LexinFintech's AI customer service system reduced average response times to under 10 seconds, according to operational data released following the company's second-half dividend increase.
The company's LexinGPT system improved user demand recognition accuracy by over 20% compared to previous automation tools. Response time improvements reached the sub-10-second threshold across customer interactions, marking a quantifiable shift in service delivery metrics.
LexinFintech raised its second-half dividend payout ratio after deploying the AI agents. The timing suggests a direct link between operational cost reductions from automation and increased cash available for shareholder returns.
The financial services sector faces mounting pressure to reduce operational expenses while maintaining service quality standards. Customer service operations typically represent 15-25% of fintech operational budgets, with human agents averaging 3-5 minute response times for routine inquiries.
LexinFintech's composite agent architecture combines natural language processing with transactional system integration. The agents handle account inquiries, payment processing questions, and loan application status checks without human intervention for standard requests.
The company projects further operational efficiency gains as composite agents scale across additional service categories. Current deployment covers approximately 60% of customer inquiry types, with expansion planned for complex financial product explanations and dispute resolution workflows.
Financial institutions implementing similar AI customer service systems report 30-40% reductions in per-interaction costs. The technology shifts human agents toward exception handling and relationship management rather than routine transaction support.

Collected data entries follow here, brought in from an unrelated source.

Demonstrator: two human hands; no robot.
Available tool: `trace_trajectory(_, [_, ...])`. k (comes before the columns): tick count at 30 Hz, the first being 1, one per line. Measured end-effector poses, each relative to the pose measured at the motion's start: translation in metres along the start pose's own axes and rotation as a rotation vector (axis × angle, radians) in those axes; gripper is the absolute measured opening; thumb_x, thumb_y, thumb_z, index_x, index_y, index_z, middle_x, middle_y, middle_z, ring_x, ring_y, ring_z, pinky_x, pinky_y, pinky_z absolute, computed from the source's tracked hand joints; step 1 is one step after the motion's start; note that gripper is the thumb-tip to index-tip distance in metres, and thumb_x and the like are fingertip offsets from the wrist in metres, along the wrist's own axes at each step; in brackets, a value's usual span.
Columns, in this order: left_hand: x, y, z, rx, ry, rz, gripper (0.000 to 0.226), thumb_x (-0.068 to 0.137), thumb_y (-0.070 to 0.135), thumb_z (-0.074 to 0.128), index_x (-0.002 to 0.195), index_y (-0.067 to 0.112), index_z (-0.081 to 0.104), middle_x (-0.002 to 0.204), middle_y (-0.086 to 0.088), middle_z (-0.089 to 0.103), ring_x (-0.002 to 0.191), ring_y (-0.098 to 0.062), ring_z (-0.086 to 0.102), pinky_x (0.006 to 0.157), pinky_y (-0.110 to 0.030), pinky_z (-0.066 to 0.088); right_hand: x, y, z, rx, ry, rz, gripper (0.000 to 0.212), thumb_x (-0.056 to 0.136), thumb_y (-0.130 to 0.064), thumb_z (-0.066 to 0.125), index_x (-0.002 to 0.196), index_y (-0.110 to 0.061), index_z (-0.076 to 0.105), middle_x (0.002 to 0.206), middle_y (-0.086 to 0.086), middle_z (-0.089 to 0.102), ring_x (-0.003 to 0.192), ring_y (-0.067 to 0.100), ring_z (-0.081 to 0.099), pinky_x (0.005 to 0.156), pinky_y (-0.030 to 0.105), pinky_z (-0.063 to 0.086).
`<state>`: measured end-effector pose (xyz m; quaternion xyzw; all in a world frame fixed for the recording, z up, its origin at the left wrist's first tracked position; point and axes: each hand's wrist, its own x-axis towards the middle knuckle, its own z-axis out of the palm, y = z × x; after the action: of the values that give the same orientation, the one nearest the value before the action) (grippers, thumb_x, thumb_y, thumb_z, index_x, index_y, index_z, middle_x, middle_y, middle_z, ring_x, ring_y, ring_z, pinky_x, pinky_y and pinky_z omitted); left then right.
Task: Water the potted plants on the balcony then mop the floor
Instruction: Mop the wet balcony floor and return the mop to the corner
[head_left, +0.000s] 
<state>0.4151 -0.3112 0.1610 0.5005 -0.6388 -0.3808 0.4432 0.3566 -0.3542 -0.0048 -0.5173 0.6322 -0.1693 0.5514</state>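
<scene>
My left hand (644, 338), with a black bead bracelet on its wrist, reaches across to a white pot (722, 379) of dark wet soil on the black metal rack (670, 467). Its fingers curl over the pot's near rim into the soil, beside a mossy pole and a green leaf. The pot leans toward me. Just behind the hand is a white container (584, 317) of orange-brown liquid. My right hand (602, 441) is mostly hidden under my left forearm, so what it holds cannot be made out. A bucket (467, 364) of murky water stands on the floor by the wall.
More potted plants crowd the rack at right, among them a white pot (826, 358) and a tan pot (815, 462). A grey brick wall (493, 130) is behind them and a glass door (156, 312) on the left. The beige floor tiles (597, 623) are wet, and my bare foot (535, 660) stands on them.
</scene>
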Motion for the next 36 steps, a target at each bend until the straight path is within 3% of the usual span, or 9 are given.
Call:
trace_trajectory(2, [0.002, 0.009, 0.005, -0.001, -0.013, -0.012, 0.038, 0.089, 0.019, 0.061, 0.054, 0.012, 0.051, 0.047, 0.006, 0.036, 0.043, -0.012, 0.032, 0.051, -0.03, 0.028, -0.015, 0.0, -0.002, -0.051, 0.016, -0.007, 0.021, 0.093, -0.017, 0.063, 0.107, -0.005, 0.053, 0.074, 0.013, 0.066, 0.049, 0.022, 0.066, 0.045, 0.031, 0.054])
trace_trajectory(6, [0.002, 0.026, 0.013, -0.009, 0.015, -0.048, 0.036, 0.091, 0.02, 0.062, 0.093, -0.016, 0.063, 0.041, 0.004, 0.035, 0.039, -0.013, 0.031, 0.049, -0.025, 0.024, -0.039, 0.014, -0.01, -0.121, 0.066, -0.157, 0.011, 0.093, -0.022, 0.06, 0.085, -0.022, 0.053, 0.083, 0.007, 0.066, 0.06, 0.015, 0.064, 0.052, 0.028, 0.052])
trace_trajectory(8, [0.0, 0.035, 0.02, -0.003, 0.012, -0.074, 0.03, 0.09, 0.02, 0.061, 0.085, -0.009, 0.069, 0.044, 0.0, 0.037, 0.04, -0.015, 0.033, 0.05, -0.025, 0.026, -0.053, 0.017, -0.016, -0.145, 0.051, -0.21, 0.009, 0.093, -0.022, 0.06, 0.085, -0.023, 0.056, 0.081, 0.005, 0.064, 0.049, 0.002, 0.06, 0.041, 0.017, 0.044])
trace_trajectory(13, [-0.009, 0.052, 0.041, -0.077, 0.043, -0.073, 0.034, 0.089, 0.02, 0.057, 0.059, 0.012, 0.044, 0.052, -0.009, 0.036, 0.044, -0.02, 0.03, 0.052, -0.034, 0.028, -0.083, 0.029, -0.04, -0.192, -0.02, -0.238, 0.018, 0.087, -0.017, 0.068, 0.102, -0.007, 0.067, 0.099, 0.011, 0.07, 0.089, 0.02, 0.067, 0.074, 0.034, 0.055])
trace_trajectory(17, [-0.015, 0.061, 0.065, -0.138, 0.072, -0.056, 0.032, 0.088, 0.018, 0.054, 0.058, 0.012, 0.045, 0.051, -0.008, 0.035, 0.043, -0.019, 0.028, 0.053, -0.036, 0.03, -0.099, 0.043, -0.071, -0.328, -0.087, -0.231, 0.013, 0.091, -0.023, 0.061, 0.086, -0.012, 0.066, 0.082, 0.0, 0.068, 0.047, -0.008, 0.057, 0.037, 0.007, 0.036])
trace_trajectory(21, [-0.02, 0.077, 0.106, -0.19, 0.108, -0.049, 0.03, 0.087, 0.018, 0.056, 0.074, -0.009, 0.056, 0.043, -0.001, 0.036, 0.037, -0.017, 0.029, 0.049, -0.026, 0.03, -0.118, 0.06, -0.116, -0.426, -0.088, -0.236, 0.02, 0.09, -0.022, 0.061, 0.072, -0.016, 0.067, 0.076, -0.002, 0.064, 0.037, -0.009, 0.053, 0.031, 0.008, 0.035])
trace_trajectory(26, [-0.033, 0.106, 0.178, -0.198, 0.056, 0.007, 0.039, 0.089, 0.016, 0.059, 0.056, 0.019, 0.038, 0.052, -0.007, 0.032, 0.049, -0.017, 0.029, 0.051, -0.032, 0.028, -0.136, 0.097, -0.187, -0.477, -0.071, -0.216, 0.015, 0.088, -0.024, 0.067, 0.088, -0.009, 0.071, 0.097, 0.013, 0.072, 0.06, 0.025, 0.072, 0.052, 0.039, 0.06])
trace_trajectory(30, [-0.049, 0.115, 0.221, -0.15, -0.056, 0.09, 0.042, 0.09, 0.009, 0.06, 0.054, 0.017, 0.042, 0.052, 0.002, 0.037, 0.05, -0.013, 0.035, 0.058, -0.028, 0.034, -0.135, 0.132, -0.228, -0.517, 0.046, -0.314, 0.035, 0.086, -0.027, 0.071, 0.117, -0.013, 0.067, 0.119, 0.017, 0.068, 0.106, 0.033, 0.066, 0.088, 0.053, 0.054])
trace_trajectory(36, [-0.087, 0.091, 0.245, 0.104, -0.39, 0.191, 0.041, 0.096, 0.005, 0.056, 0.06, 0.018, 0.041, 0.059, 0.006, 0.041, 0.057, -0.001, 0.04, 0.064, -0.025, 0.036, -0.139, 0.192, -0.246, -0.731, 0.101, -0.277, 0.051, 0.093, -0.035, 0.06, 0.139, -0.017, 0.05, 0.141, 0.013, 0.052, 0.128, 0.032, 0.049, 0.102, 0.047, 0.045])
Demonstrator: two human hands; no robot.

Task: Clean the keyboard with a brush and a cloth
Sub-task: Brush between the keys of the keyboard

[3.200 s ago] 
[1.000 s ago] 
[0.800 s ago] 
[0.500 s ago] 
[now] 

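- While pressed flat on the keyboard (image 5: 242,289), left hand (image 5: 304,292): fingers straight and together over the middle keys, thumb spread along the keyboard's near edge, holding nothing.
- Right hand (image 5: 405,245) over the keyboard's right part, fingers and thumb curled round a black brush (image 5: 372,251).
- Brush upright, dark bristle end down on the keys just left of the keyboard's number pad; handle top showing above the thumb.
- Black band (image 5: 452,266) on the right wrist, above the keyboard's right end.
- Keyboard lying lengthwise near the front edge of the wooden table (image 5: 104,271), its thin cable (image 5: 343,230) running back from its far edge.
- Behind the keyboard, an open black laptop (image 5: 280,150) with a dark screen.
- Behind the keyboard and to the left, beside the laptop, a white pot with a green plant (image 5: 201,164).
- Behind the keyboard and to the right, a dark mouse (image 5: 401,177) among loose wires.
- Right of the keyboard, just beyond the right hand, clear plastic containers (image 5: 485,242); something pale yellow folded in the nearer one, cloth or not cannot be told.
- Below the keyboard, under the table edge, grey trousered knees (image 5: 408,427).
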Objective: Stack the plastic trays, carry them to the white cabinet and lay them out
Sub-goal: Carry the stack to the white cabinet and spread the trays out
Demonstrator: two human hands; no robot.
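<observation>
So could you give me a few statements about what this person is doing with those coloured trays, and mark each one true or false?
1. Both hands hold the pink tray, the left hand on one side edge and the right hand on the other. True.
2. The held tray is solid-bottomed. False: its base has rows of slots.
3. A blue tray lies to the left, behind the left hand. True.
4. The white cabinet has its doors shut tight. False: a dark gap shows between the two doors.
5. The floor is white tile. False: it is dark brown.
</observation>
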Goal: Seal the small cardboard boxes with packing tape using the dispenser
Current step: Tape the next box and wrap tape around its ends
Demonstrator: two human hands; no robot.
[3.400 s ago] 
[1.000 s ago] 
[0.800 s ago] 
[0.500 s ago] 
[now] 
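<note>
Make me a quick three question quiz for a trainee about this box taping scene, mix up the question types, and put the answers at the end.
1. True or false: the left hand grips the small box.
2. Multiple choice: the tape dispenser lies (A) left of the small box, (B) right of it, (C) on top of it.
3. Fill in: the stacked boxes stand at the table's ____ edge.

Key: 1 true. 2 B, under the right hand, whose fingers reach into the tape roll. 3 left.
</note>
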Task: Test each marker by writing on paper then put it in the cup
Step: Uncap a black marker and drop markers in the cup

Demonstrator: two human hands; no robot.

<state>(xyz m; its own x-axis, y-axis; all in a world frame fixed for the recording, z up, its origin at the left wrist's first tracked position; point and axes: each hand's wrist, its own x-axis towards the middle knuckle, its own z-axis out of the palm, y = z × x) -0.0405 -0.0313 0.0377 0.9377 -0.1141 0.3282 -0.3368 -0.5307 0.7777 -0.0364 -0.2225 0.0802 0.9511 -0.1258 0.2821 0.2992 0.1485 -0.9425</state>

LexinFintech's dividend increase following AI implementation provides quantifiable evidence for the business case around customer service automation in financial services. The pattern establishes a template for CFOs evaluating AI infrastructure investments against shareholder return requirements.
Composite agent systems in financial services now process an estimated 40% of customer interactions across major fintech platforms. The technology requires integration with core banking systems, compliance monitoring tools, and fraud detection infrastructure to maintain regulatory standards while delivering speed improvements.